» ACTION ITEM
Needed from the data below: every line from the one with "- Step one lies" up to and including the one with "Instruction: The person", repeated exactly and with nothing else.

-- -- --

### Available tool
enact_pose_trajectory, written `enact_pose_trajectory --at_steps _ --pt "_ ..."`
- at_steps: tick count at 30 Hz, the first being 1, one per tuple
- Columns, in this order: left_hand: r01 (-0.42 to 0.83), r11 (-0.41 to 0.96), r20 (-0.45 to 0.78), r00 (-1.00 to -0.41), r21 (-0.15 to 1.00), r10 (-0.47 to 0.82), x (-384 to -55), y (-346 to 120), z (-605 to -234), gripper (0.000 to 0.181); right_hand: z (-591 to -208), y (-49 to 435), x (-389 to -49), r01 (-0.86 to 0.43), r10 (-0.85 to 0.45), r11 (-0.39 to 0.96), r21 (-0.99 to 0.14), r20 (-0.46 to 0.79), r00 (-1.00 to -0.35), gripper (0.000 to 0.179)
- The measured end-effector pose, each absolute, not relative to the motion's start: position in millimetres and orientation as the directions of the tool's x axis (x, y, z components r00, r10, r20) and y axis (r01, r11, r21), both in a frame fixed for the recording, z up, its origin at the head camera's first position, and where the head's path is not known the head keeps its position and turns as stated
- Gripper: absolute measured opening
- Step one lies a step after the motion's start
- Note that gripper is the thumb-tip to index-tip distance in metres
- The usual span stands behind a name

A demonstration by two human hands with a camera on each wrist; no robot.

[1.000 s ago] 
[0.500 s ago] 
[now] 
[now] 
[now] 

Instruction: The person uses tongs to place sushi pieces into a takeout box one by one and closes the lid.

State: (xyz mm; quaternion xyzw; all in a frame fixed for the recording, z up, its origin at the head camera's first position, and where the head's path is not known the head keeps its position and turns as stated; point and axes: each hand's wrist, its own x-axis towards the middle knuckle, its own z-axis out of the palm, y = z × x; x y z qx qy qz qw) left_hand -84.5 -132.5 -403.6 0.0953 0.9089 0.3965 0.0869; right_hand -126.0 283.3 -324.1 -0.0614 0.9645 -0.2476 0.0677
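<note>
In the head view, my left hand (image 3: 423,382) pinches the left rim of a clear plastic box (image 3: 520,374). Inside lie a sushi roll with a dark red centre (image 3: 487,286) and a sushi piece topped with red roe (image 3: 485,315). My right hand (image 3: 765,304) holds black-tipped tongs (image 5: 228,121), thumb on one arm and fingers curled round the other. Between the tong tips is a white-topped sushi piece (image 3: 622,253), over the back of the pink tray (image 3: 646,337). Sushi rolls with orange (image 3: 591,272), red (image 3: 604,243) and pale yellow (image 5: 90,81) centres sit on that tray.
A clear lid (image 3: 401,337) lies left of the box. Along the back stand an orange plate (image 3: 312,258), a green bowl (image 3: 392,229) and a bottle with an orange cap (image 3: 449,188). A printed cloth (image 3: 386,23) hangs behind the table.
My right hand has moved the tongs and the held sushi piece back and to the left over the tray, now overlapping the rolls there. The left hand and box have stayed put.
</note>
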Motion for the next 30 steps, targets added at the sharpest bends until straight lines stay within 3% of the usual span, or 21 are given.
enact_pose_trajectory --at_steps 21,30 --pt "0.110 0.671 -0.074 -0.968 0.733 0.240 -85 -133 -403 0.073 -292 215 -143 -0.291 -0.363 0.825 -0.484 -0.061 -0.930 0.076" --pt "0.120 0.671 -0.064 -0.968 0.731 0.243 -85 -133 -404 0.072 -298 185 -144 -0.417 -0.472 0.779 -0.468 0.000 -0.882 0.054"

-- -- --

» EXERCISE OUTPUT
- Step one lies a step after the motion's start
- Note that gripper is the thumb-tip to index-tip distance in metres
- The usual span stands behind a name

A demonstration by two human hands with a camera on each wrist; no robot.

[1.000 s ago] 
[0.500 s ago] 
[now] 
[now] 
[now] 

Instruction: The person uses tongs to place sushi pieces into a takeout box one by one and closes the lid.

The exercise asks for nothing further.